There was an Elvis Presley tour held this summer, strange as that might seem. It included a Baltimore concert in early August at the Modell Lyric Performing Arts Center, just five days before the 40th anniversary of Presley’s death; a sold-out August 16 show at Memphis’ FedEx Forum marked the actual anniversary.

“Elvis: Live in Concert” somewhat fulfilled a dream of Presley’s, according to ex-wife Priscilla Presley (who was featured in a cameo after intermission), as he always wanted to play with a live orchestra but never did. Content owner Graceland Live accessed classic TV performances, like the ’68 Comeback special and Elvis: Aloha From Hawaii, as well as plenty of movies, hooked up with the Memphis Symphony Orchestra and a rock band, and went for it.

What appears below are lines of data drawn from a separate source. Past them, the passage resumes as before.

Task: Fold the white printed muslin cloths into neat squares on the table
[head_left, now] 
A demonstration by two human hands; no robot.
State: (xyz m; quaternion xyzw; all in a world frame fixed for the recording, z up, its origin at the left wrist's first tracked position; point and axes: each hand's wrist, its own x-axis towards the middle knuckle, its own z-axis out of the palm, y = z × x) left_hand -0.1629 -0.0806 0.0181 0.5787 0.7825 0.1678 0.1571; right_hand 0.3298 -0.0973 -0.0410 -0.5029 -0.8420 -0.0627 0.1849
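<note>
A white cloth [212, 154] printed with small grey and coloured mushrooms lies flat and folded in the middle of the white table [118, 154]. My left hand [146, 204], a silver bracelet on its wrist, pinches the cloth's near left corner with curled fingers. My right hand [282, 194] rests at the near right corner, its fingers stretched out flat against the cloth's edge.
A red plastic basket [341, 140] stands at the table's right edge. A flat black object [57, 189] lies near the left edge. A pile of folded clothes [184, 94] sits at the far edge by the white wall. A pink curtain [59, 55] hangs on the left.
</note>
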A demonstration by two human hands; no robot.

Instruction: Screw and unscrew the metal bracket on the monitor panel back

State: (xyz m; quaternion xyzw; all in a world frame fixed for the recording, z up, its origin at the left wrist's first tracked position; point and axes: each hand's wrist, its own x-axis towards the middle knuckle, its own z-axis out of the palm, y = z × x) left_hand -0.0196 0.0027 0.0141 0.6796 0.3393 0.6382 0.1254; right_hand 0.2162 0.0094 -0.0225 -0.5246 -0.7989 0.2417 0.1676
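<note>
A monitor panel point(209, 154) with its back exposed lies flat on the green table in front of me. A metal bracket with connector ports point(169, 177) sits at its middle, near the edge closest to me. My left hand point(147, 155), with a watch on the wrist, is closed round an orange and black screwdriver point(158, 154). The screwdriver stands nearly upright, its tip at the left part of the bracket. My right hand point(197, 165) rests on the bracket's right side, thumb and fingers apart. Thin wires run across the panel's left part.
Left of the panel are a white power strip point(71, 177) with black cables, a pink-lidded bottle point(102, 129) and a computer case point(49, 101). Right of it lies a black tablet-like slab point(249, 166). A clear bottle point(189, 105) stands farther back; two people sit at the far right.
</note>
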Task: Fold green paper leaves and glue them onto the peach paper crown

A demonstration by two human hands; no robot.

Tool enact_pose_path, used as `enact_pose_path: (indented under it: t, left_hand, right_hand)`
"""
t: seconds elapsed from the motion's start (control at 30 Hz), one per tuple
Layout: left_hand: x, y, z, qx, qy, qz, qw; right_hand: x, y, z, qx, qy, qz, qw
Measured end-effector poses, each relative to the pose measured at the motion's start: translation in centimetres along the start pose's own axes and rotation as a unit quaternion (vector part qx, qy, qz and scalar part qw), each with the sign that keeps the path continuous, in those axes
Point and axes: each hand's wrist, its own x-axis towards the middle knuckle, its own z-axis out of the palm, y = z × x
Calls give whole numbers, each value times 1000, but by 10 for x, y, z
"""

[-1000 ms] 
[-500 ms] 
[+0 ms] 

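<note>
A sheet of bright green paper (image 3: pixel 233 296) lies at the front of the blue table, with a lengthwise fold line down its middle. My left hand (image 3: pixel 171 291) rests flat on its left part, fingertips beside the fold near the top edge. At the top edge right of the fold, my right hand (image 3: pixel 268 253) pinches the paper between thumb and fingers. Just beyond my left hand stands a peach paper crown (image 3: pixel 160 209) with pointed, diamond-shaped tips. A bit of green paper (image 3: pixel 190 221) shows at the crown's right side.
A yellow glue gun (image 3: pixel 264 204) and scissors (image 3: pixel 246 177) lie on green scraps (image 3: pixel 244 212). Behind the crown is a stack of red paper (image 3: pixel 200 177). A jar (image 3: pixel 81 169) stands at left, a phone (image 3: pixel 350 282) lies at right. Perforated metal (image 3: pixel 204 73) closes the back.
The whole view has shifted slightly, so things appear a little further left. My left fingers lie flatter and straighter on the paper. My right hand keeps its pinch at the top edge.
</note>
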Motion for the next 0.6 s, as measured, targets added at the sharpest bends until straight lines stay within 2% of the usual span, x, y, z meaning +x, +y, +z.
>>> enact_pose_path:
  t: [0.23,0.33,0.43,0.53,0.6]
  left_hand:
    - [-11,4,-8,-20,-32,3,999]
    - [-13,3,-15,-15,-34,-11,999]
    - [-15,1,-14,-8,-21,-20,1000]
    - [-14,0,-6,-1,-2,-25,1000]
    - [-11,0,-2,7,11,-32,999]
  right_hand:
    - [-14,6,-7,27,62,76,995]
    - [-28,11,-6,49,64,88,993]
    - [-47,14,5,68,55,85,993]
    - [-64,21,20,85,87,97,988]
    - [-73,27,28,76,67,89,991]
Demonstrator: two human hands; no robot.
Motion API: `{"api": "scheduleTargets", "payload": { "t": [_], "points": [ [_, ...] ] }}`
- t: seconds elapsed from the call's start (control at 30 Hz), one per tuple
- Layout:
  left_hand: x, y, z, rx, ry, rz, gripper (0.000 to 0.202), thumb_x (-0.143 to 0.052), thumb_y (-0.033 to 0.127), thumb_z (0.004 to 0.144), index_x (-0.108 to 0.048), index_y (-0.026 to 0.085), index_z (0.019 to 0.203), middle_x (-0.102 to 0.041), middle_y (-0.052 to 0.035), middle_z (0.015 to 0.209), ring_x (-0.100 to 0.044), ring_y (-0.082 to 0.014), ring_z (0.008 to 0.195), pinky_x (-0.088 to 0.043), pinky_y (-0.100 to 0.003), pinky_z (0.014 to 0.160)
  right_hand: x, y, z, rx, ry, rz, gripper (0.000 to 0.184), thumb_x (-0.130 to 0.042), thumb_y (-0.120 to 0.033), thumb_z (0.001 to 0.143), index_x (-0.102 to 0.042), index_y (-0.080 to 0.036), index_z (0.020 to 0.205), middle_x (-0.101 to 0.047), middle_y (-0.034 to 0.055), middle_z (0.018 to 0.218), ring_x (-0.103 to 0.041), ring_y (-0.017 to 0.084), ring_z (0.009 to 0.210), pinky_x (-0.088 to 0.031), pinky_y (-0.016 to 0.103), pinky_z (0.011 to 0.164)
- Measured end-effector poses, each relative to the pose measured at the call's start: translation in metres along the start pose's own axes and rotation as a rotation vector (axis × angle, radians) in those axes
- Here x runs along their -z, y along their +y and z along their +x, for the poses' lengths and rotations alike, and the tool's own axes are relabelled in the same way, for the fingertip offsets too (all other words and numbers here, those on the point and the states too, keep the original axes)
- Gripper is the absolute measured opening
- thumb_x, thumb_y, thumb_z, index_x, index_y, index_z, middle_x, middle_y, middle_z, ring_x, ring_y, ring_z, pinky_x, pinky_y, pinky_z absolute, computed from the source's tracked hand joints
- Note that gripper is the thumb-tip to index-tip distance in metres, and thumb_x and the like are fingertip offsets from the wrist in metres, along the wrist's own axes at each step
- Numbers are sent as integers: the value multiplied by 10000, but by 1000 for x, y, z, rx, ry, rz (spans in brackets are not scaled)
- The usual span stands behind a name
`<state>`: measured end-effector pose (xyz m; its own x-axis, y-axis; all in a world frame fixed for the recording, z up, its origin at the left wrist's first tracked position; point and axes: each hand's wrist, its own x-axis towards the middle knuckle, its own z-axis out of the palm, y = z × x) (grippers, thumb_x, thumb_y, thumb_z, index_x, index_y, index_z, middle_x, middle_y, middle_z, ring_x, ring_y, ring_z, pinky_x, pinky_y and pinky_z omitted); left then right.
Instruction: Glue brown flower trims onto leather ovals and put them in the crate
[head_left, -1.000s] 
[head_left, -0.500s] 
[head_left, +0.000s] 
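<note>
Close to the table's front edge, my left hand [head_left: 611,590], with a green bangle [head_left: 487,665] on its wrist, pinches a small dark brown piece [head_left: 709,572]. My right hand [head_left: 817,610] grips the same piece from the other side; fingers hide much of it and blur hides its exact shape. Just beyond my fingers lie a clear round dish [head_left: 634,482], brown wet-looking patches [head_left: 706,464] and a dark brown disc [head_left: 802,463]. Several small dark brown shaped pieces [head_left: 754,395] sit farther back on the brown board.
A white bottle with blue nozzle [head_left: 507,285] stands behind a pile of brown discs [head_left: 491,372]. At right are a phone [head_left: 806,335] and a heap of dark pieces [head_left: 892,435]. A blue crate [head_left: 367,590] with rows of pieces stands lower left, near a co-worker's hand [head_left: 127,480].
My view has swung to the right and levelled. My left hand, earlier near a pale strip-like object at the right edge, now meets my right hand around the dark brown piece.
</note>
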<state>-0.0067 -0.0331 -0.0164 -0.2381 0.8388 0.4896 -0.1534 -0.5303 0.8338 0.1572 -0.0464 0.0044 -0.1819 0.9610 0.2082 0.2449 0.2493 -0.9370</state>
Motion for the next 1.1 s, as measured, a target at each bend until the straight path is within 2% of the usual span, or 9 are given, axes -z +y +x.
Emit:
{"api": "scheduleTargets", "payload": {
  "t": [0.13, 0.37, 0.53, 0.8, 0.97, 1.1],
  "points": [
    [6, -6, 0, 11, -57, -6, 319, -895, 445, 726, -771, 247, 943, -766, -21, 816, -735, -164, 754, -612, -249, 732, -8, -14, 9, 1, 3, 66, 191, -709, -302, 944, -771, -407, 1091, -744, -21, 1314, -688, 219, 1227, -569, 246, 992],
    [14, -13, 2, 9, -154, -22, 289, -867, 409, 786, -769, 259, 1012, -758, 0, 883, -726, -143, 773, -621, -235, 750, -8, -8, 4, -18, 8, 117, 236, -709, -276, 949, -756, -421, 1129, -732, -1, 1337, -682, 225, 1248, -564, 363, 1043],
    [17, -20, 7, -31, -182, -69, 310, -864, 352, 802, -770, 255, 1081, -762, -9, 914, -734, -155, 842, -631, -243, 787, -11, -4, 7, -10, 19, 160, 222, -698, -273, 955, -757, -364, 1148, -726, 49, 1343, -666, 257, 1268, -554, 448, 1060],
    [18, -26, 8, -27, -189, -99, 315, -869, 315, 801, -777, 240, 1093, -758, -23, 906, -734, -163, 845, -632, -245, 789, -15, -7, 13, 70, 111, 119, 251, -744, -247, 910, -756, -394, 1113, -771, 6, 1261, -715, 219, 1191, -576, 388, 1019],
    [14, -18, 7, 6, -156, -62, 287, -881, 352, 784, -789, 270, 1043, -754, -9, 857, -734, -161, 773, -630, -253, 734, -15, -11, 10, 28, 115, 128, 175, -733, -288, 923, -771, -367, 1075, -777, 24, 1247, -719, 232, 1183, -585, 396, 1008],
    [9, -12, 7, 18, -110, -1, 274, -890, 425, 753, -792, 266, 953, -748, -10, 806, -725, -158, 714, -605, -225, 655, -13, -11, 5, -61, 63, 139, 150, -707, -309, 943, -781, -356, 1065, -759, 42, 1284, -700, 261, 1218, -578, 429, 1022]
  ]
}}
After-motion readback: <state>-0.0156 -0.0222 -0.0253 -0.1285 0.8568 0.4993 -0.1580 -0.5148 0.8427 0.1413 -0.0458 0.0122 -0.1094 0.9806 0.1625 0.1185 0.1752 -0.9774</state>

The tour cruised into the 2,500-seat Modell Lyric, a symphony hall, after playing in various U.S. and UK sheds, theaters and arenas of up to 15,000 seats. For the worldwide jaunt, FOH engineer Howie Lindeman and crew carried an Avid Venue Profile console, with 64 to 96 outputs, for FOH, and DiGiCo SD5 for monitors. The tour contracted with SSE for the UK and European runs, and in the U.S., Clair Global, which provided a CO-12 P.A. system, with 14 speakers per side for the mains.

“The overall understanding is that since ‘Elvis’ is a digital transfer of video playback with most everything stripped away, the band and symphony depend on a click track,” Lindeman says. “The challenge is in making the best presentation of his vocal, which has audience leakage and original band leakage in his mic, so it’s a constant ride for accurate levels. [It’s taken] more than 90 console snapshots to keep this going.”

Otherwise, mixing the show is similar to mixing with a live singer. “I mixed at The [Modell] Lyric as I mix any show, with a ‘record mix’ in mind,” he says. “If I can give the listener a record-quality mix, or as close as I can get it, they’ll walk away with that in their minds and in the ears. That’s the most important thing we do.”

This particular show,” he says, “is a ‘ride the fader’ mix,” to coin a phrase from a lifelong friend and artist, Roberta Flack, who once said, ‘That’s why they call it mixing,’ and that’s how I’ve mixed every show I’ve done over my 48 years in this business. I’ve never just let faders sit there and never will. On this show, it’s pretty crazy because the video cuts from year-toyear, thus the mic-to-mic changes on Elvis, as does the quality.”

As for the symphony, it’s not a passive mix by any means. “It must be aggressive at times and lush at others. I’m on my toes, and sometimes the edge of my chair from the down beat until ‘Elvis has left the building,’” Lindeman says with a smile. “But he never complains, asks for something different or does an encore.”